Work instruction
All of the listing, from first line to last, should be output exactly; the pictures stay out.

Dataset excerpt
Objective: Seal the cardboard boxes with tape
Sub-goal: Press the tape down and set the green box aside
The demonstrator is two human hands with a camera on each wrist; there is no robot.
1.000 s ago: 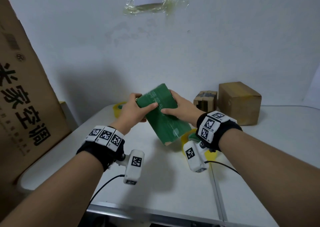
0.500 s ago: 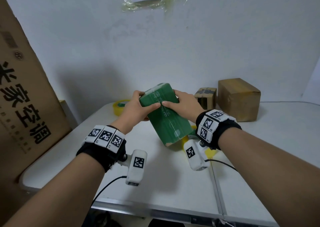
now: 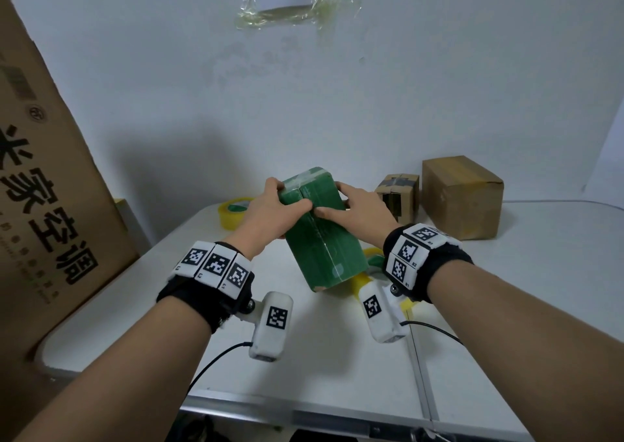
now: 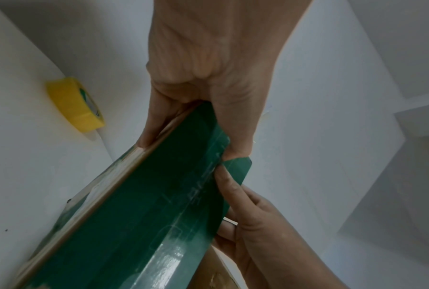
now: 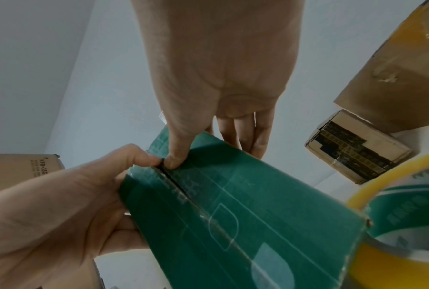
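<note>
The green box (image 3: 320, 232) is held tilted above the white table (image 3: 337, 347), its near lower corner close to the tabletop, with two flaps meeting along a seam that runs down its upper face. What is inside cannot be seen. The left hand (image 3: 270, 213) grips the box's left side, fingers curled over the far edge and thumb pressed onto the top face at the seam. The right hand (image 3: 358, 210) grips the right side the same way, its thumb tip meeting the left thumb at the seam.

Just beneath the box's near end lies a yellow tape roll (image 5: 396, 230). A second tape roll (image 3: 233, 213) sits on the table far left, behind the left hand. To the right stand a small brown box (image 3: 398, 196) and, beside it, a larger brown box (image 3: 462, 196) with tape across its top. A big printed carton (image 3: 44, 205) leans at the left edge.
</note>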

Output of the task
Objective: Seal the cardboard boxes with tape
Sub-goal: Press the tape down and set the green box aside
The demonstrator is two human hands with a camera on each wrist; there is no robot.
1.000 s ago: 
0.500 s ago: 
now: 
now: 
now: 
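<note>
The green box (image 3: 320, 232) is held tilted above the white table (image 3: 337, 347), its near lower corner close to the tabletop, with two flaps meeting along a seam that runs down its upper face. What is inside cannot be seen. The left hand (image 3: 270, 213) grips the box's left side, fingers curled over the far edge and thumb pressed onto the top face at the seam. The right hand (image 3: 358, 210) grips the right side the same way, its thumb tip meeting the left thumb at the seam.

Just beneath the box's near end lies a yellow tape roll (image 5: 396, 230). A second tape roll (image 3: 233, 213) sits on the table far left, behind the left hand. To the right stand a small brown box (image 3: 398, 196) and, beside it, a larger brown box (image 3: 462, 196) with tape across its top. A big printed carton (image 3: 44, 205) leans at the left edge.
</note>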

The output returned above is complete.